--- AIM OF THE TASK ---
Once the line containing "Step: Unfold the" is found in the listing below, return it and each line after it through the last, exactly as given.

-----

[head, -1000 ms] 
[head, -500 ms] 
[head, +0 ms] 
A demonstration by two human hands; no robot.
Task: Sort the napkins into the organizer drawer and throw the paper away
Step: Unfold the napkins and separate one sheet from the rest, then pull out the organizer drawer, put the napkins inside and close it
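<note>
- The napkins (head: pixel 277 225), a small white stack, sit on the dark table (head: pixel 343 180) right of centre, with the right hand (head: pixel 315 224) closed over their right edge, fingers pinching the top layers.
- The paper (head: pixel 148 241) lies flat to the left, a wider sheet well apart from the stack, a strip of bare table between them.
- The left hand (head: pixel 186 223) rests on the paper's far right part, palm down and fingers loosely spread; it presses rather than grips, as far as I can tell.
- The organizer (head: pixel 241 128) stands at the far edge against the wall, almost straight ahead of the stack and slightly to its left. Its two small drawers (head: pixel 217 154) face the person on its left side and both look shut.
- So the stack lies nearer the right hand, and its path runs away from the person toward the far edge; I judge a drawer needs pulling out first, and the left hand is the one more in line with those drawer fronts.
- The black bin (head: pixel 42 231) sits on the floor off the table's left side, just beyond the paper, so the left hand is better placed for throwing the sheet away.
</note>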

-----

--- OUTPUT OF THE TASK ---
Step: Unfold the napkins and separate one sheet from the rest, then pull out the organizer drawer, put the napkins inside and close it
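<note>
- The napkins (head: pixel 277 225), a small white stack, sit on the dark table (head: pixel 343 180) right of centre, with the right hand (head: pixel 315 224) closed over their right edge, fingers pinching the top layers.
- The paper (head: pixel 148 241) lies flat to the left, a wider sheet well apart from the stack, a strip of bare table between them.
- The left hand (head: pixel 186 223) rests on the paper's far right part, palm down and fingers loosely spread; it presses rather than grips, as far as I can tell.
- The organizer (head: pixel 241 128) stands at the far edge against the wall, almost straight ahead of the stack and slightly to its left. Its two small drawers (head: pixel 217 154) face the person on its left side and both look shut.
- So the stack lies nearer the right hand, and its path runs away from the person toward the far edge; I judge a drawer needs pulling out first, and the left hand is the one more in line with those drawer fronts.
- The black bin (head: pixel 42 231) sits on the floor off the table's left side, just beyond the paper, so the left hand is better placed for throwing the sheet away.
</note>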

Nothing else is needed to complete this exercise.